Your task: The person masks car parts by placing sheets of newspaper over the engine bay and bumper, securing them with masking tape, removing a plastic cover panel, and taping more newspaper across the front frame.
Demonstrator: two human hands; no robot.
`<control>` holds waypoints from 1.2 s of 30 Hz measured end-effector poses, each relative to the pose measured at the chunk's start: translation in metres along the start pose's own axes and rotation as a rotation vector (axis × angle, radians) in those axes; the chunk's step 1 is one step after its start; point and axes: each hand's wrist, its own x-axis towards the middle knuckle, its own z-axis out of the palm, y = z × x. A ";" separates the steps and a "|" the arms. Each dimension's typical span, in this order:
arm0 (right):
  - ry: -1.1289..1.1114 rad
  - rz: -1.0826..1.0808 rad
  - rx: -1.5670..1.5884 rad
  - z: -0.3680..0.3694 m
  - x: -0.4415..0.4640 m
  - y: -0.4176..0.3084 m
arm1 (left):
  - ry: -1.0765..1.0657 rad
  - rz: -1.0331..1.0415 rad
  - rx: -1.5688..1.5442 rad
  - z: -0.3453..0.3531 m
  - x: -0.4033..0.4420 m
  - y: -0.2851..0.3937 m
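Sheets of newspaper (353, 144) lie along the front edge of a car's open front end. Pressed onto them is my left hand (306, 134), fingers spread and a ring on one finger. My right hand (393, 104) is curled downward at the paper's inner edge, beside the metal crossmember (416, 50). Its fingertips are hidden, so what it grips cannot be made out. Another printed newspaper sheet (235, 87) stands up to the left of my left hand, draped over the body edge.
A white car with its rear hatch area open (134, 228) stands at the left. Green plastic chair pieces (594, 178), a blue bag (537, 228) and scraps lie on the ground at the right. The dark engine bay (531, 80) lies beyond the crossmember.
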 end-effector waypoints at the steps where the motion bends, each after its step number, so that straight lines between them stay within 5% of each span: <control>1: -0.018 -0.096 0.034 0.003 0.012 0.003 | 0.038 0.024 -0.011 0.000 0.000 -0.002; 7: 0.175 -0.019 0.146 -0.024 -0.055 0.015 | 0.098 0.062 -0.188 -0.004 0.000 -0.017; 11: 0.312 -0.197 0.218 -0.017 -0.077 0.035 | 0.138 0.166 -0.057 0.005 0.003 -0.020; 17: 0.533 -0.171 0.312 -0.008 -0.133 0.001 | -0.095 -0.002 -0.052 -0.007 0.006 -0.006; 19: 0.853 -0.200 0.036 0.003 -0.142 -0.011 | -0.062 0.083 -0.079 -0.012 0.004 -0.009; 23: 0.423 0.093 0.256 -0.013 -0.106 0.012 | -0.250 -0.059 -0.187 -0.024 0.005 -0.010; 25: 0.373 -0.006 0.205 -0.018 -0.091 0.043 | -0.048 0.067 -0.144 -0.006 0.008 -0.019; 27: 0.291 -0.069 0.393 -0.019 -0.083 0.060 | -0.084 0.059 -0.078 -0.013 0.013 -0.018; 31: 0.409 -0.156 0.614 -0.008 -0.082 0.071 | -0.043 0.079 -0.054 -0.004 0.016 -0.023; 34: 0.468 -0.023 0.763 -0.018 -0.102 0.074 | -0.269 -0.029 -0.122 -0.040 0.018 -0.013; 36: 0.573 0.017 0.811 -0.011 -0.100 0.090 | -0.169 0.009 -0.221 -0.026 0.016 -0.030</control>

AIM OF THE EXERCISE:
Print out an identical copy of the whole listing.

RESULT FOR THIS EXERCISE:
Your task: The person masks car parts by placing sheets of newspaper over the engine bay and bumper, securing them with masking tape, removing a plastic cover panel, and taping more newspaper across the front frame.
Demonstrator: two human hands; no robot.
`<control>` holds waypoints from 1.2 s of 30 Hz measured end-effector poses, each relative to the pose measured at the chunk's start: translation in metres along the start pose's own axes and rotation as a rotation vector (axis × angle, radians) in those axes; the chunk's step 1 is one step after its start; point and axes: each hand's wrist, its own x-axis towards the middle knuckle, its own z-axis out of the palm, y = z × x. A ";" separates the steps and a "|" the arms. Each dimension's typical span, in this order:
arm0 (right):
  - ry: -1.1289..1.1114 rad
  - rz: -1.0826..1.0808 rad
  - rx: -1.5670..1.5884 rad
  - z: -0.3680..0.3694 m
  - x: -0.4415..0.4640 m
  - y: -0.4176..0.3084 m
arm1 (left):
  - ry: -1.0765..1.0657 rad
  - rz: -1.0331..1.0415 rad
  - rx: -1.5688..1.5442 rad
  - z: -0.3453..0.3531 m
  - x: -0.4033..0.4420 m
  - y: -0.2851..0.3937 m
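Sheets of newspaper (353, 144) lie along the front edge of a car's open front end. Pressed onto them is my left hand (306, 134), fingers spread and a ring on one finger. My right hand (393, 104) is curled downward at the paper's inner edge, beside the metal crossmember (416, 50). Its fingertips are hidden, so what it grips cannot be made out. Another printed newspaper sheet (235, 87) stands up to the left of my left hand, draped over the body edge.
A white car with its rear hatch area open (134, 228) stands at the left. Green plastic chair pieces (594, 178), a blue bag (537, 228) and scraps lie on the ground at the right. The dark engine bay (531, 80) lies beyond the crossmember.
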 end-effector waypoints at the steps where the motion bends, each after its step number, so that straight lines between them stay within 5% of each span: <control>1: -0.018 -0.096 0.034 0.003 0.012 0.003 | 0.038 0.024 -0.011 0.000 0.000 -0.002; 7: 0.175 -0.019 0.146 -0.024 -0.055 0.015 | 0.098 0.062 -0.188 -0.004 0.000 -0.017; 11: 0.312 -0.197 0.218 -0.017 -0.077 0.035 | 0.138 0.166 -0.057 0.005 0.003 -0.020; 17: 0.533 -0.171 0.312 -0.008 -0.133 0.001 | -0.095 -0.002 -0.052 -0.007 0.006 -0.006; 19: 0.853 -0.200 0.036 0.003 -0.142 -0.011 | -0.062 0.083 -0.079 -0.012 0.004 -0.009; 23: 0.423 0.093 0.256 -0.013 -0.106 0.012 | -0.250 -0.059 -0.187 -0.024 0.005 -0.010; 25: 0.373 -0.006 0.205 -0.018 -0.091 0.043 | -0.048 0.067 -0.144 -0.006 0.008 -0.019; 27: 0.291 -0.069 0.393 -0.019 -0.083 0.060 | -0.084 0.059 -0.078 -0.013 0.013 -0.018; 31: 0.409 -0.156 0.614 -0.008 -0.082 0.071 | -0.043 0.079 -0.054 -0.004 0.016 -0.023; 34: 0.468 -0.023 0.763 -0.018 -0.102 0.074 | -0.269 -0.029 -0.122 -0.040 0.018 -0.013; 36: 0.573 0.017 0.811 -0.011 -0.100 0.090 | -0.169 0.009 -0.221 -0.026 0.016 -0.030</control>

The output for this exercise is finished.